Required action:
Would you copy the lines below exactly and omit the images?
━━━━━━━━━━━━━━━━
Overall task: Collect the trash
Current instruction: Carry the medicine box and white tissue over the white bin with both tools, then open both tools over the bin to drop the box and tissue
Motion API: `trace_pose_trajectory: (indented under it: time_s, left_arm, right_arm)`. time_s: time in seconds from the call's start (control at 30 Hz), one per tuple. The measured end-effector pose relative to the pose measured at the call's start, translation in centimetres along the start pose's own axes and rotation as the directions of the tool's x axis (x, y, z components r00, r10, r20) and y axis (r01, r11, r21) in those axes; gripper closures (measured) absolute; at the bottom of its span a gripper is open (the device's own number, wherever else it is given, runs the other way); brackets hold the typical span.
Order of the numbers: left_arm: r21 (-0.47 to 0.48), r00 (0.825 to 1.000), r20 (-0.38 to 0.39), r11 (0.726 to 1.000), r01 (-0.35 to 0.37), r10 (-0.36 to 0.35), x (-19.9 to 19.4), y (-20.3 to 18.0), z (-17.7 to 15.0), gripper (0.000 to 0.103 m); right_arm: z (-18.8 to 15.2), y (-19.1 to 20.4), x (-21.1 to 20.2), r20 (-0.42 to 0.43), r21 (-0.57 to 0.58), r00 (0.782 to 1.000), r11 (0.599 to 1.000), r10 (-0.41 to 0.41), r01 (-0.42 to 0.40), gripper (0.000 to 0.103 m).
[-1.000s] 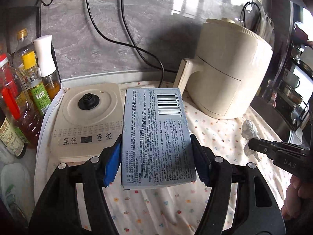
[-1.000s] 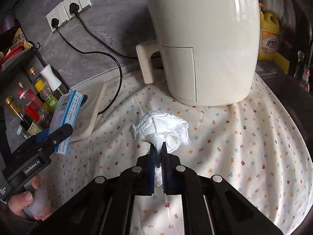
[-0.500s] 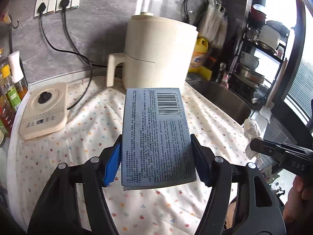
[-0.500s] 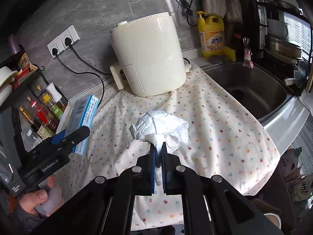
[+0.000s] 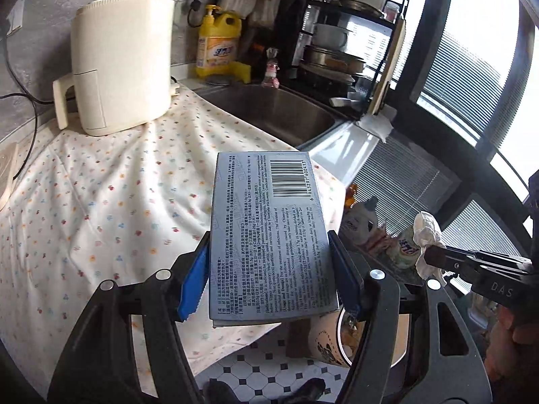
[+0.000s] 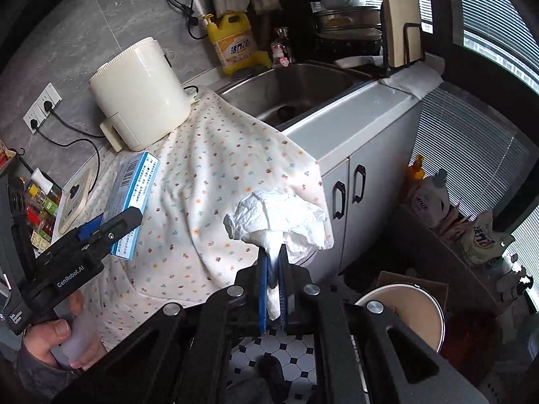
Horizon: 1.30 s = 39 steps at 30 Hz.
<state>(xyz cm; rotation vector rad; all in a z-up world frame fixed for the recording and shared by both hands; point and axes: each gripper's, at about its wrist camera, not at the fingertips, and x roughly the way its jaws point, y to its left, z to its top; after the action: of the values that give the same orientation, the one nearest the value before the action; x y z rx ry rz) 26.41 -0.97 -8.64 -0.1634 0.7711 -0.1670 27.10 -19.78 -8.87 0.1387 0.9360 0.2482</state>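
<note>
My left gripper [image 5: 269, 269] is shut on a flat blue-grey medicine box [image 5: 269, 235] with a barcode and holds it in the air over the counter's front edge. The box [image 6: 131, 202] and the left gripper [image 6: 111, 225] also show at the left of the right wrist view. My right gripper [image 6: 273, 262] is shut on a crumpled white tissue [image 6: 279, 215] and holds it off the counter. That tissue [image 5: 426, 235] and the right gripper [image 5: 434, 256] show at the right of the left wrist view. A round white bin [image 6: 401, 303] stands on the floor below the right gripper; its rim [image 5: 343, 320] shows under the box.
A floral cloth [image 5: 101, 202] covers the counter. A cream air fryer [image 5: 124, 57] stands at the back, a steel sink [image 5: 269, 114] beside it, with a yellow detergent bottle [image 5: 219, 47]. Grey cabinet doors [image 6: 350, 195] are below. Bags and bottles [image 6: 454, 212] crowd the floor by the window.
Both grippers have swung right and away from the counter with their loads. The cooker and bottles have left the left wrist view; the sink, cabinet and floor bin have come into view.
</note>
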Motion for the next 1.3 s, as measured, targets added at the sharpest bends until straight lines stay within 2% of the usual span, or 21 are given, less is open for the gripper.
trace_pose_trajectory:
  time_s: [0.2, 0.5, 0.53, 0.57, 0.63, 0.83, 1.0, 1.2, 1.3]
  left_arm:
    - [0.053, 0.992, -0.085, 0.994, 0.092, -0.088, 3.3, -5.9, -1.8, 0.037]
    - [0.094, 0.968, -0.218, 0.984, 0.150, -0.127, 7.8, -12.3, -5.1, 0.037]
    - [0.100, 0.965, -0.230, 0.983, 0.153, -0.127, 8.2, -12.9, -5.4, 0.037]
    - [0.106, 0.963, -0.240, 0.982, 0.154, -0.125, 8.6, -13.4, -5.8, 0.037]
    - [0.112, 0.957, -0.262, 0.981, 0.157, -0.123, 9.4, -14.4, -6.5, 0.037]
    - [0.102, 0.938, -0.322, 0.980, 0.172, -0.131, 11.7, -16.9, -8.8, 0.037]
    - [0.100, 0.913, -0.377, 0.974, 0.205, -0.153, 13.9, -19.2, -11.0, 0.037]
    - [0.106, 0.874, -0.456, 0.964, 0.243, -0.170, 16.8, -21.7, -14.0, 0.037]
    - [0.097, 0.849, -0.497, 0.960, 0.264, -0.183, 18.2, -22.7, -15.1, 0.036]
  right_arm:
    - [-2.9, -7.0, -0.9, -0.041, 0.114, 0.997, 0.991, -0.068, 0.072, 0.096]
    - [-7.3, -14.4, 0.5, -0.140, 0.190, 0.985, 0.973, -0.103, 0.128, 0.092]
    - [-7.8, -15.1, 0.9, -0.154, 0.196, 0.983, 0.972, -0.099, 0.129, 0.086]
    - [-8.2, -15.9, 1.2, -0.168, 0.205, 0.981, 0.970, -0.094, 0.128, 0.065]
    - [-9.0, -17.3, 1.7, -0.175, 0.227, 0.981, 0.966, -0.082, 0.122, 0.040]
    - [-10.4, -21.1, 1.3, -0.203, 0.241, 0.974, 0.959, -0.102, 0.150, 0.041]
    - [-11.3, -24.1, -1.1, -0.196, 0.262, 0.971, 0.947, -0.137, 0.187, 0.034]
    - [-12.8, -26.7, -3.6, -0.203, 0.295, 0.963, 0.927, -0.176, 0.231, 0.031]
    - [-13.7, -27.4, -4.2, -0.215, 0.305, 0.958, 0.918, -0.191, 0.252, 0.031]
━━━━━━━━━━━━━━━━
Output of the exercise:
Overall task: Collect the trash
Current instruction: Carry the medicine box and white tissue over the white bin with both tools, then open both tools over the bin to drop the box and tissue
Motion API: `trace_pose_trajectory: (indented under it: time_s, left_arm, right_arm)`. time_s: time in seconds from the call's start (control at 30 Hz), one per tuple. The measured end-effector pose relative to the pose measured at the call's start, translation in centimetres along the start pose's own axes and rotation as the directions of the tool's x axis (x, y, z components r00, r10, r20) and y axis (r01, r11, r21) in those axes; gripper closures (measured) absolute; at the bottom of its span a gripper is open (the device's own number, wherever else it is given, runs the other way); brackets hold the typical span.
Order of the numbers: left_arm: r21 (-0.47 to 0.48), r00 (0.825 to 1.000), r20 (-0.38 to 0.39), r11 (0.726 to 1.000), r01 (-0.35 to 0.37), r10 (-0.36 to 0.35), x (-19.9 to 19.4), y (-20.3 to 18.0), z (-17.7 to 15.0), gripper (0.000 to 0.103 m); right_arm: z (-18.8 to 15.2), y (-19.1 to 20.4), x (-21.1 to 20.2), r20 (-0.42 to 0.43), r21 (-0.57 to 0.58), r00 (0.782 to 1.000), r11 (0.599 to 1.000), r10 (-0.41 to 0.41), r01 (-0.42 to 0.40), gripper (0.000 to 0.103 m).
[-1.000s] 
[-1.000s] 
[-0.500s] 
[-0.500s] 
[+0.000s] 
[+0.000s] 
Horizon: 1.30 s = 39 steps at 30 Hz.
<state>(xyz cm; rotation vector rad; all in a z-up world frame fixed for the recording and shared by both hands; point and axes: each gripper's, at about its wrist camera, not at the fingertips, and x roughly the way its jaws point, y to its left, z to its top; after the action: of the values that give the same orientation, the one nearest the value before the action; x y z rx ry rz) 26.41 -0.97 -8.64 -0.1634 0.7711 -0.1670 27.10 -19.78 -8.87 0.1387 0.9360 0.2482</state>
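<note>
My left gripper [image 5: 269, 269] is shut on a flat blue-grey medicine box [image 5: 269, 235] with a barcode and holds it in the air over the counter's front edge. The box [image 6: 131, 202] and the left gripper [image 6: 111, 225] also show at the left of the right wrist view. My right gripper [image 6: 273, 262] is shut on a crumpled white tissue [image 6: 279, 215] and holds it off the counter. That tissue [image 5: 426, 235] and the right gripper [image 5: 434, 256] show at the right of the left wrist view. A round white bin [image 6: 401, 303] stands on the floor below the right gripper; its rim [image 5: 343, 320] shows under the box.
A floral cloth [image 5: 101, 202] covers the counter. A cream air fryer [image 5: 124, 57] stands at the back, a steel sink [image 5: 269, 114] beside it, with a yellow detergent bottle [image 5: 219, 47]. Grey cabinet doors [image 6: 350, 195] are below. Bags and bottles [image 6: 454, 212] crowd the floor by the window.
Both grippers have swung right and away from the counter with their loads. The cooker and bottles have left the left wrist view; the sink, cabinet and floor bin have come into view.
</note>
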Motion for the next 1.3 s, as measured, targets added at the sharpest bends until straight lines stay within 2% of the usual span, or 21 are given, less is open for the gripper.
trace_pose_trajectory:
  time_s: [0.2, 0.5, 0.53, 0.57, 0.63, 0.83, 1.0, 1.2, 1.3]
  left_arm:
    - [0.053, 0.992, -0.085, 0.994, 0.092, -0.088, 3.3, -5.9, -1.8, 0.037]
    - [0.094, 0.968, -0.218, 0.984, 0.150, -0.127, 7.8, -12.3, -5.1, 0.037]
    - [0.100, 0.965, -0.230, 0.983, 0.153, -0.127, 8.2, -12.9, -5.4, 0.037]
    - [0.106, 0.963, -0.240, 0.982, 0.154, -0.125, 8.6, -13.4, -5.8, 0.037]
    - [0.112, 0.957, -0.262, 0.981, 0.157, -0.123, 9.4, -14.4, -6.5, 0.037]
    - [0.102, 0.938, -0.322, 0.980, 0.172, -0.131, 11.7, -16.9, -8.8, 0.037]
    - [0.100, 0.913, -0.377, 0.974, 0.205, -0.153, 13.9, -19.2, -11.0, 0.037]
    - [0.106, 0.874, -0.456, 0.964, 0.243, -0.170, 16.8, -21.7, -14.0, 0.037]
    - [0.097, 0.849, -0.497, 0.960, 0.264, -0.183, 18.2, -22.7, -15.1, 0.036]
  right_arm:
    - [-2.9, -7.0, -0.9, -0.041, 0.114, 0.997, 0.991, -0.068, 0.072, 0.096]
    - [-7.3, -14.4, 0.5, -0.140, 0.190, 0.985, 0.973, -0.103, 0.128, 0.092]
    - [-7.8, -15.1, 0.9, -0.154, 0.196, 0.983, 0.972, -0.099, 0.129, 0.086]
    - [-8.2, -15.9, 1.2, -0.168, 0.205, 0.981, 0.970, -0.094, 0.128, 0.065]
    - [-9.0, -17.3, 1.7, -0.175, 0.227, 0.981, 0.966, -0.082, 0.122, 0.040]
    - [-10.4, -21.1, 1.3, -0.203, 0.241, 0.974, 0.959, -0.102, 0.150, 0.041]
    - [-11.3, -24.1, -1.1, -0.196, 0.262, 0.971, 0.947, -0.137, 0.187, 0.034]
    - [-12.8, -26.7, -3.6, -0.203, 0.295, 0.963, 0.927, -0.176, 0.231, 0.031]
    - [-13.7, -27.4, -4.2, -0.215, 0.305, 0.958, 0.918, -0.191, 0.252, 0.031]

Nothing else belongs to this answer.